7. Dimensión pastoral: anunciar la esperanza, formar en la gracia
Desde el punto de vista pastoral, este tema tiene un inmenso valor. Ayuda a comprender el misterio del hombre, su dignidad y su fragilidad. Y también pone de relieve la centralidad de Cristo, no como mero ejemplo, sino como Salvador integral. Él nos restaura desde dentro.
Los agentes de pastoral, catequistas y sacerdotes pueden servirse de esta enseñanza para:
- Explicar el pecado original con profundidad sin caer en el moralismo.
- Enseñar la vida de la gracia como proceso de sanación.
- Fomentar la confianza en la misericordia divina.
- Animar a vivir la vida cristiana como camino de restauración.
Conclusión: de Edén a Jerusalén celeste
Adán perdió lo que nosotros aún añoramos. Pero en Cristo, ya no somos solo hijos de Adán, sino hijos de Dios.
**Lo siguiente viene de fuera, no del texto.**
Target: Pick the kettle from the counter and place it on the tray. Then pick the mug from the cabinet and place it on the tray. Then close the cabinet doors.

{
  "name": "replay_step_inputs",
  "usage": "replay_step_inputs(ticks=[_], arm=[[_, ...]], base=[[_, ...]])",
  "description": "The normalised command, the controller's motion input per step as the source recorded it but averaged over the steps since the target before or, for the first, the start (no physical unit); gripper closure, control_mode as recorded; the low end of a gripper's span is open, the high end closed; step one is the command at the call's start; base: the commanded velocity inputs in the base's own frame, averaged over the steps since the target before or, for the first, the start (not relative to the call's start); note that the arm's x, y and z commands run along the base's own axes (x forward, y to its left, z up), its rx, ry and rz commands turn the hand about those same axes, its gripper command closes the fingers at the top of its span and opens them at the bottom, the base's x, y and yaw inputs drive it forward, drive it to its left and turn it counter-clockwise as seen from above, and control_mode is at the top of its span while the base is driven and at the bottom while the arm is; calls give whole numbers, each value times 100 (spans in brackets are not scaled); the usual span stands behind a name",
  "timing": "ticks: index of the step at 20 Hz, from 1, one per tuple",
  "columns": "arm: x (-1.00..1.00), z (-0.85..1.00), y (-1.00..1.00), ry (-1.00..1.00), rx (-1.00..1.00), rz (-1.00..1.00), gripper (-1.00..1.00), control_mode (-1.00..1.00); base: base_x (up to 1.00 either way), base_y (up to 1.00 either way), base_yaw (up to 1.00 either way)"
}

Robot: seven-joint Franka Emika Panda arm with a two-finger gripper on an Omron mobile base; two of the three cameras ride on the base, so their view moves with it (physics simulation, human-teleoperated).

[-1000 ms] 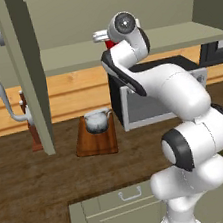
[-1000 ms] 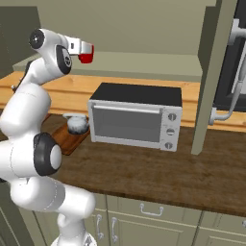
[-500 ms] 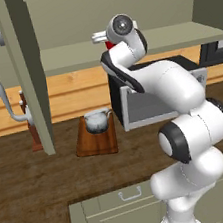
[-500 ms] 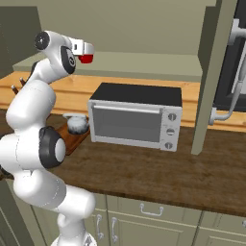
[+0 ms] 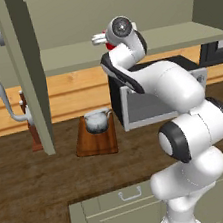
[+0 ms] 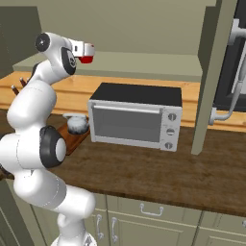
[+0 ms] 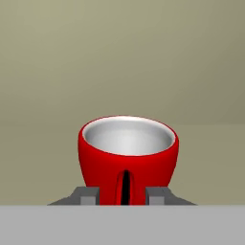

Los dones preternaturales nos hablan de lo que fuimos, pero más aún, de lo que estamos llamados a ser en plenitud.
San Ireneo decía: “La gloria de Dios es el hombre viviente, y la vida del hombre es la visión de Dios”. Por Cristo, esa visión es posible. Por Él, lo perdido se restaura. Por Él, el paraíso cerrado se abre.
Vivamos con esperanza, en gracia y con la certeza de que, si caminamos con Cristo, cada herida puede ser sanada, cada lucha puede ser redimida, y cada pérdida puede ser transformada en gloria.
“Y el que estaba sentado en el trono dijo: Mira, yo hago nuevas todas las cosas” (Ap 21,5).